> [Try it] A word-for-word copy of the data, with no images, is the required answer.

> [Supplied material]

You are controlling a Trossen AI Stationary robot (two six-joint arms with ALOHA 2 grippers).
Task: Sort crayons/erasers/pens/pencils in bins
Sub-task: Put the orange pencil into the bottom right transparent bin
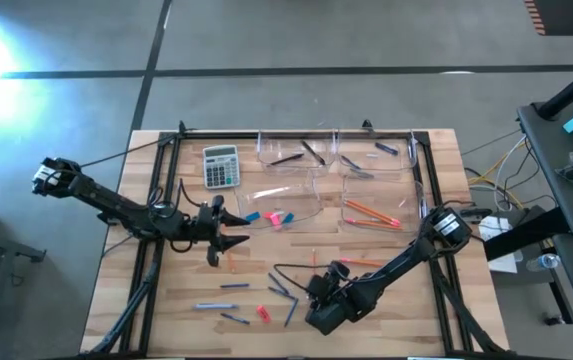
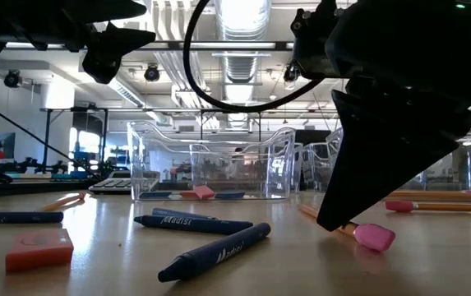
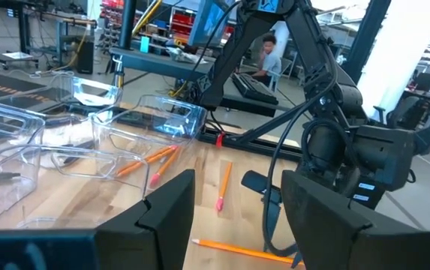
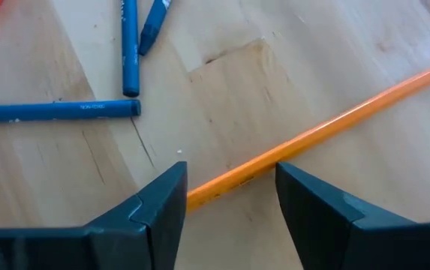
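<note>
An orange pencil (image 4: 327, 127) lies flat on the wooden table, its pink end (image 2: 374, 237) toward the near edge. My right gripper (image 4: 230, 195) slants down over it, open, one finger on each side of the shaft; I cannot tell whether it touches. Several blue crayons (image 4: 57, 111) lie just beyond it. My left gripper (image 1: 228, 238) hovers open and level at the table's left middle, touching nothing. Four clear bins (image 1: 288, 192) stand at the far side; one holds orange pencils (image 1: 371, 213), another dark pens (image 1: 288, 157). Pink and blue erasers (image 1: 271, 216) lie by the near left bin.
A grey calculator (image 1: 221, 165) sits far left beside the bins. Loose blue crayons (image 1: 221, 287), a red-pink eraser (image 2: 39, 249) and more pencils (image 3: 221, 184) are scattered over the near half. A black cable (image 1: 286, 268) loops over the table by my right arm. A person sits beyond the table (image 3: 267, 52).
</note>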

> [Task output]
You are controlling a Trossen AI Stationary robot (two six-joint arms with ALOHA 2 grippers).
Task: Sort crayons/erasers/pens/pencils in bins
Sub-task: Put the orange pencil into the bottom right transparent bin
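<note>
An orange pencil (image 4: 327, 127) lies flat on the wooden table, its pink end (image 2: 374, 237) toward the near edge. My right gripper (image 4: 230, 195) slants down over it, open, one finger on each side of the shaft; I cannot tell whether it touches. Several blue crayons (image 4: 57, 111) lie just beyond it. My left gripper (image 1: 228, 238) hovers open and level at the table's left middle, touching nothing. Four clear bins (image 1: 288, 192) stand at the far side; one holds orange pencils (image 1: 371, 213), another dark pens (image 1: 288, 157). Pink and blue erasers (image 1: 271, 216) lie by the near left bin.
A grey calculator (image 1: 221, 165) sits far left beside the bins. Loose blue crayons (image 1: 221, 287), a red-pink eraser (image 2: 39, 249) and more pencils (image 3: 221, 184) are scattered over the near half. A black cable (image 1: 286, 268) loops over the table by my right arm. A person sits beyond the table (image 3: 267, 52).
</note>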

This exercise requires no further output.